Monday, October 19, 2009

The Biggest Problem in Patent Law: Rates




The comments on this and other posts on this blog are my opinion.

The Biggest Problem in Patent Law: Rates
There are many aspects of the patent system that may be reformed, but one of the most important is an analysis of the intangibles rates of creation of new law (from the district courts and the Court of Appeals for the federal circuit) versus the rate at which it is interpreted, organized and fixed (CAFC and the Supreme Court). Essentially, the creation of new law is about double the rate (approximate guess, but it’s got to be pretty close or more) at which it is interpreted, and organized at the Supreme Court and this leads to an ongoing corpus of unworkable patent law that is quicksand for organization, structure and predictability in patent law.

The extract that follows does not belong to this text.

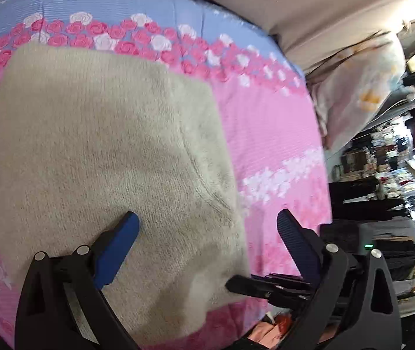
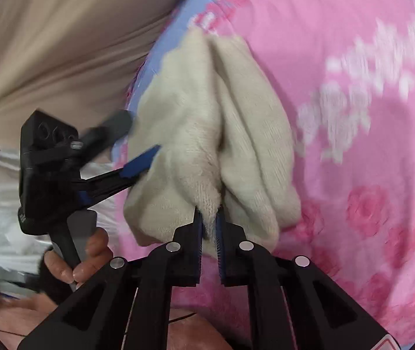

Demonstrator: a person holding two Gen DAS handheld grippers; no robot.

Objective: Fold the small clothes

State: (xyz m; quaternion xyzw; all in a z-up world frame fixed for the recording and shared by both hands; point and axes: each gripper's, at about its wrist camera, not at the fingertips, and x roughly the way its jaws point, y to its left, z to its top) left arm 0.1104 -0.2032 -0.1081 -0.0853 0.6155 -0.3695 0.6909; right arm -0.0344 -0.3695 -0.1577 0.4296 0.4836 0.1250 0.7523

A key example is the teaching suggestion or motivation to combine test that was created by the CAFC. It states that there must be a teaching, suggestion or motivation (TSM test, hereinafter) to combine elements in prior art to show a patent as obvious. The law has since 1966 said the Graham factors determine the whether a patent is obvious Graham v. John Deere Co. (383 U.S. 1, 148 USPQ 459 (1966)). The Graham factors look at 1) the scope and content of the prior art 2) the level of ordinary skill in the art 3) the differences between the claimed invention and the prior art; and 4) objective evidence of obviousness. Basically, the TSM test explicitly requires a teaching suggestion or motivation to combine elements in prior art which is completely opposite the Graham factors each of which require an objective non-specific evaluation of prior art and patents. Stated differently, the TSM test, a test which people openly and assiduously applied, was completely contrary to the established law in the Graham factors. This will most certainly create some unworkable law because from at least 1997 (Gambro Lundia AB v. Baxter Healthcare Corp., 110 F.3d 1573, 1579, 42 USPQ2d 1378, 1383 (Fed. Cir. 1997)) 1 the TSM test was dispositive on obviousness until it was overturned in KSR v. Teleflex in 2007 (KSR International Co. v. Teleflex Inc. (KSR), 550 U.S.___, 82 USPQ2d 1385 (2007)). So for at least 9 years district courts and CAFC not to mention practitioners and patent Examiners were applying law squarely inconsistent with the Graham factors. This rate of creation of new law has been detrimental to organization, structure and predictability because some law followed the TSM test, and some law followed the Graham factors.


Now it should be noted that there are many grey areas of law that require the district courts and a jury to determine the specific meaning of legally interpreted terms and material facts determined by juries. However, purely as a matter of law, the TSM test states the TSM is dispositive on obviousness and is logically inconsistent as a matter of law with the Graham factors determination of obviousness. In other words it’s important to note that the inconsistency is not mere bickering at multiple interpretations of law, but a logically inconsistent law that was applied contrary to another area of law for at least 9 years. This was a recipe for dissonance in patent law.

The Supreme Court responded brilliantly in 2007 to the TSM test by interpreting with a broad brush by overturning the TSM test as inconsistent with precedent. By doing this the law was changed, practitioner’s confusions assuaged, and the law finally set clear on what the obviousness test really was. However, there were still 9 years of precedent that was created and partially undone in 2006. It would and will take years to undo all the precedent created in those 9 years by reapplying the test set forth in KSR v. Teleflex.

The problem comes down to one of rates: Is the rate at which the Supreme Court interprets and organizes patent law fast enough to keep up with the rate new law is created at the CAFC and the district courts? It may not be now because leaving 9 years for potentially inconsistent law to build up creates an unworkable corpus of patent law to build up. I don’t know if the Supreme Court denied cert on this issue during those nine years and I don’t fault anyone for trying to interpret an area of law so complex and with as many issues involved as patent law. But the more the Supreme Court paints with broad strokes that remove complexities that are inherent to the already difficult problem of describing the boundaries of a technology in words, the more the rates of creation of new law will meet the rate of organization of law, leading to more overall structure and predictability in the rapidly increasing corpus of patent law. I believe this will tremendously benefit the patent system, an absolutely vital part of our economy.